Miss Aluminum by Susanna Moore

Miss Aluminum by Susanna Moore

Author:Susanna Moore
Language: eng
Format: epub
Publisher: Farrar, Straus and Giroux


That summer, too, the French model and actress Capucine lived at Connie’s house while she secretly visited her lover, the producer Charlie Feldman, who was dying in a nearby hospital. His former wife, Jean Howard, disliked Capucine. John Dunne told me that Jean, who had been a Ziegfeld showgirl and actress in the Thirties and the girlfriend of Marlene Dietrich, had published a very good book of photographs she’d taken over the years, one of which, oddly enough, was of a man I would one day marry. Jean had given instructions that Capucine was not to be admitted to Feldman’s hospital room, requiring Capucine to visit him in various elaborate disguises. One of the few times that Connie was angry with me was when I asked if the rumor that Capucine had once been a bellboy at the George V hotel in Paris was true. I was showing off that I was sophisticated enough not to mind if Capucine had once been a man, but Connie was not falling for it. “You still have an awful lot to learn, girl,” she said as she left the room. I was mortified. I thought I’d been a very good student, learning as fast as I could certain invaluable social skills like cynicism and skepticism, as well as a number of survival techniques useful to women, but she caused me to wonder if perhaps I was learning the right things. It was then that I began to keep a notebook, mottled black and white like a child’s copybook, writing bits and pieces in it when I came home at night, a form of conversation, but one in which I could tell the truth. I understood that Capucine’s attempts at disguise and Audrey Hepburn’s advice were humorous, at least to me, but not necessarily amusing to anyone else.

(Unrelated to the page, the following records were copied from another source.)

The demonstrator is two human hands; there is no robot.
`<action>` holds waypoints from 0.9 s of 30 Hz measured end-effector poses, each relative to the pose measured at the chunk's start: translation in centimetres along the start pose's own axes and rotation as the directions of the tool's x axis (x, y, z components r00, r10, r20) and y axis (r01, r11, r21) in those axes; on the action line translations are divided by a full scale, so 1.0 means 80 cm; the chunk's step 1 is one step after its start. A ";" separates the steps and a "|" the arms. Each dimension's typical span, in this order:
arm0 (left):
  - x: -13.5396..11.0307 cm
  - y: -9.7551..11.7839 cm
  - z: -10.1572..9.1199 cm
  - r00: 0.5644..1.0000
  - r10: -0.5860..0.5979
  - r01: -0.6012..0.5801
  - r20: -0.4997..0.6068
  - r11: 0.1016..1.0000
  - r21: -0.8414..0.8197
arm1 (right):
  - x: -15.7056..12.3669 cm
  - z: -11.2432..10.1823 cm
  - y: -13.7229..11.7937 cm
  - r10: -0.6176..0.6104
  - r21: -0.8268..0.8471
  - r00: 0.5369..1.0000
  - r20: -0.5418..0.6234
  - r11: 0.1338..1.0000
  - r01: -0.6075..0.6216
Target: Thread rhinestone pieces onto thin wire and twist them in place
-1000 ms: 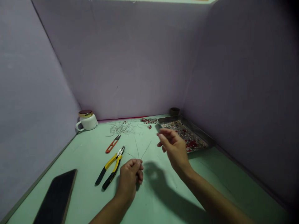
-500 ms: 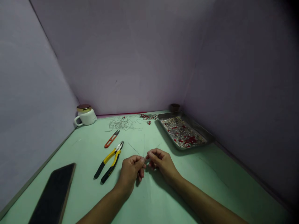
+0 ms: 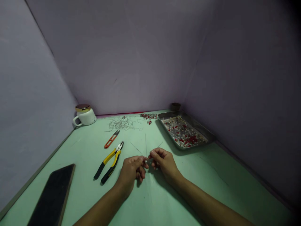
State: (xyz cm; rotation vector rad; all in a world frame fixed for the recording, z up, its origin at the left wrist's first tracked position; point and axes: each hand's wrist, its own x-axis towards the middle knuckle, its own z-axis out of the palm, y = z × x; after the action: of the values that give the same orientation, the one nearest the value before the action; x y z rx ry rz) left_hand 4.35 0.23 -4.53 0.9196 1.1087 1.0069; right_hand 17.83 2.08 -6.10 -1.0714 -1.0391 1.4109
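Note:
Thin wire (image 3: 146,144) spreads in several fine strands from between my two hands, one strand pointing straight up and others slanting left and right. My left hand (image 3: 133,169) pinches it between thumb and forefinger. A small pale bead (image 3: 146,161) shows at those fingertips. Close by on the right, my right hand (image 3: 163,160) is closed in a pinch on the wire, its thumb against the forefinger. Combination pliers (image 3: 110,161) with yellow and black handles lie left of my left hand, jaws pointing away. Beyond them lie orange thread snips (image 3: 112,139).
A metal tray (image 3: 170,138) of white and red beads stands at the right. Tangled wire (image 3: 119,123) and a pile of red beaded pieces (image 3: 148,116) lie at the back. A white mug (image 3: 86,117), a dark pot (image 3: 175,106) and a phone (image 3: 53,194) are also on the table.
My left fingertips have shifted slightly, and the pale bead now shows at them. Both hands keep their pinch on the wire. The whole view has moved a little.

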 end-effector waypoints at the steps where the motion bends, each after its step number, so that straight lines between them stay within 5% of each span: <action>1: -0.001 0.000 0.000 1.000 0.002 -0.002 -0.002 1.000 0.000 | 0.000 0.000 0.000 0.000 -0.005 1.000 0.000 1.000 0.000; 10: -0.003 0.000 0.002 0.995 0.055 -0.057 -0.080 0.998 -0.027 | -0.008 0.004 -0.005 0.081 0.059 0.992 0.092 0.994 -0.087; 15: -0.001 0.000 0.001 0.994 0.050 -0.056 -0.096 0.997 -0.059 | -0.014 0.008 -0.004 0.144 -0.052 0.967 0.209 0.989 -0.136; 27: -0.003 0.003 -0.001 0.999 0.052 -0.053 -0.016 0.995 -0.082 | -0.012 0.009 -0.006 0.185 -0.035 0.972 0.148 0.983 -0.182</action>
State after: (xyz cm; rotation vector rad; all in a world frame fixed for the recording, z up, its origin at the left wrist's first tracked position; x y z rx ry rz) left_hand 4.19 0.09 -4.22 0.8801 1.0508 1.0957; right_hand 17.29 1.10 -5.40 -1.1128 -1.0867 1.6540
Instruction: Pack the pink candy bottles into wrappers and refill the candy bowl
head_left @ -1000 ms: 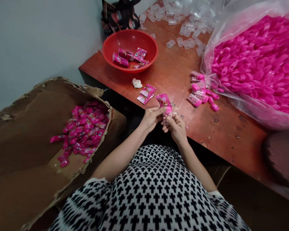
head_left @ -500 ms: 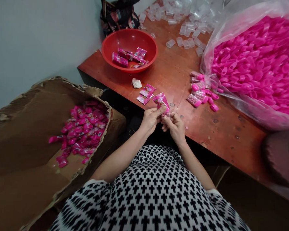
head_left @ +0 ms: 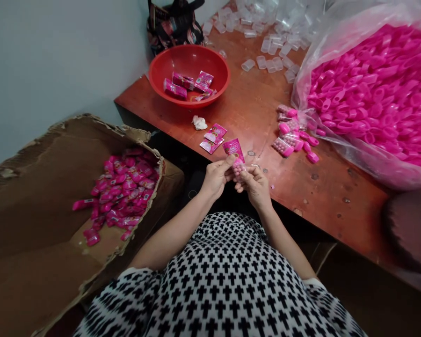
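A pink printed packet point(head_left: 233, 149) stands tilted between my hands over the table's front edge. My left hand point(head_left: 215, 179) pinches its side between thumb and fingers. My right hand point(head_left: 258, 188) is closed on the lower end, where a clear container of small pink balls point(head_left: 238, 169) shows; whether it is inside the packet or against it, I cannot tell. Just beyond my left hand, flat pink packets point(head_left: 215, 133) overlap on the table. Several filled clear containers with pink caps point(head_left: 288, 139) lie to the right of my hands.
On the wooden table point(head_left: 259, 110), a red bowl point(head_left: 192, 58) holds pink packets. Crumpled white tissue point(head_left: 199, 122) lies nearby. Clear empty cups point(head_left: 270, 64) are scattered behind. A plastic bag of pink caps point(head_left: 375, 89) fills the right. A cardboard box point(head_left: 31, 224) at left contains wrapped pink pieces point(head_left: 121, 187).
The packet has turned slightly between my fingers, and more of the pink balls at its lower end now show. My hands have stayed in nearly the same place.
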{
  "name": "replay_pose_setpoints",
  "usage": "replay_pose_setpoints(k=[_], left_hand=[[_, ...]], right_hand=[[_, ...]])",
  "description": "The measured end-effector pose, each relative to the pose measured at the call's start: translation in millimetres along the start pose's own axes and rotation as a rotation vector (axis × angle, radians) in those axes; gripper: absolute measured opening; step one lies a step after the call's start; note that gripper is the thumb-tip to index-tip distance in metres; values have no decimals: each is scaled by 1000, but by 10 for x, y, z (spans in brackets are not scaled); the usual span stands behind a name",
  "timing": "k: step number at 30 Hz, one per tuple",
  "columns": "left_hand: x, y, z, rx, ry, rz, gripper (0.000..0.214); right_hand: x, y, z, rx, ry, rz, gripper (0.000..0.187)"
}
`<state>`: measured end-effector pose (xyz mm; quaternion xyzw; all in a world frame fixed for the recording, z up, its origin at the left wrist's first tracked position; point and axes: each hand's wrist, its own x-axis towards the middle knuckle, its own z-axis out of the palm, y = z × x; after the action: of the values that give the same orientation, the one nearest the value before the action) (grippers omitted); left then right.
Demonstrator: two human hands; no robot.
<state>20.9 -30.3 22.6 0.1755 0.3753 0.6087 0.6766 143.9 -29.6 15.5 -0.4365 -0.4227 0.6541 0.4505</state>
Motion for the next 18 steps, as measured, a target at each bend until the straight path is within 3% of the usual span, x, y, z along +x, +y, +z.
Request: replay_pose_setpoints(k=[4,11,18], left_hand=[[28,-5,23,-40,-5,-10,40],[-14,-127,84,128,163,153,35],[-18,-72,50,-41,67,59,37]], right_hand=[[-30,-4,12,-15,45,-25,32],[-28,-16,45,-88,107,-155,30],[-49,21,19,-14,51,-59,33]])
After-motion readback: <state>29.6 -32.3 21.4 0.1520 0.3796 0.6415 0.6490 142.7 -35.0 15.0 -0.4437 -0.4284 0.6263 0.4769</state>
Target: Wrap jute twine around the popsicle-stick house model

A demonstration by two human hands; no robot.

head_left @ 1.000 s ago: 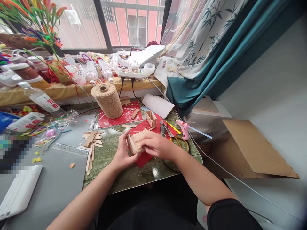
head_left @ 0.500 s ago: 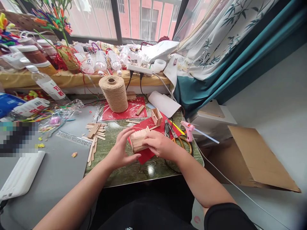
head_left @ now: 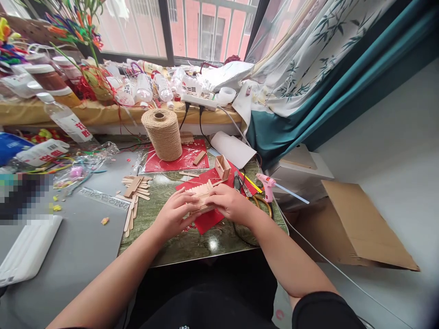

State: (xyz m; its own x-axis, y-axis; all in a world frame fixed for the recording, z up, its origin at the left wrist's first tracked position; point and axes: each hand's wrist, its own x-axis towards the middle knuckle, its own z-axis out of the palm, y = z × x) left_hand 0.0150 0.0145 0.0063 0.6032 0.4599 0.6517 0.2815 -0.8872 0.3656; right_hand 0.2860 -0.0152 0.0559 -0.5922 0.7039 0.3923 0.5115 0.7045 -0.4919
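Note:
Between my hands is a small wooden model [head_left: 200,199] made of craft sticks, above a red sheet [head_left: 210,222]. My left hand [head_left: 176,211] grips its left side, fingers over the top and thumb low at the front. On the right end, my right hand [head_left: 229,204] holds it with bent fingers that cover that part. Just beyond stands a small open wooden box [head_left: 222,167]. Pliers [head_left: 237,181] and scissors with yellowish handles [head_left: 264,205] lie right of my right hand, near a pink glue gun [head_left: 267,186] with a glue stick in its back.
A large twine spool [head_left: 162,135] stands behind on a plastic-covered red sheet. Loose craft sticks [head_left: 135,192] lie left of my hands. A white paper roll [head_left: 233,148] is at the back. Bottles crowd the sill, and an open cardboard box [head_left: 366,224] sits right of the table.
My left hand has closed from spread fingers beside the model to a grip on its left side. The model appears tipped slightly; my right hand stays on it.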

We were all happy to be at Connie’s dinners, practicing a harmless sociability, despite the occasional indifference that the famous or the once-famous or the soon-to-be famous felt for those who were not famous and never would be famous. It was assumed that despite the occasional spark of individuality, we mostly had the same ambitions, the same conservative political views, the same ideals. It was a world in which it was everyone’s business to please. This supposedly shared turn of mind allowed me to conceal myself as I sensed that it would be dangerous to do otherwise. Not unlike Ale, Connie was wary of anything that lay beneath the surface, her own or anyone else’s surface. Remorse and guilt, my particular vocations, held no interest for her, perhaps because she found them to be especially wasteful exercises.

As much as I thought about other people, I did not want them to think too much about me. I was self-invented, as were many of them, adapting myself minute by minute, a girl on the run. And yes, built for speed. My apartness and their sense that I was an outsider seemed to favor me. I rarely talked about myself, which I’d early discovered was an asset, and I wasn’t easily shocked.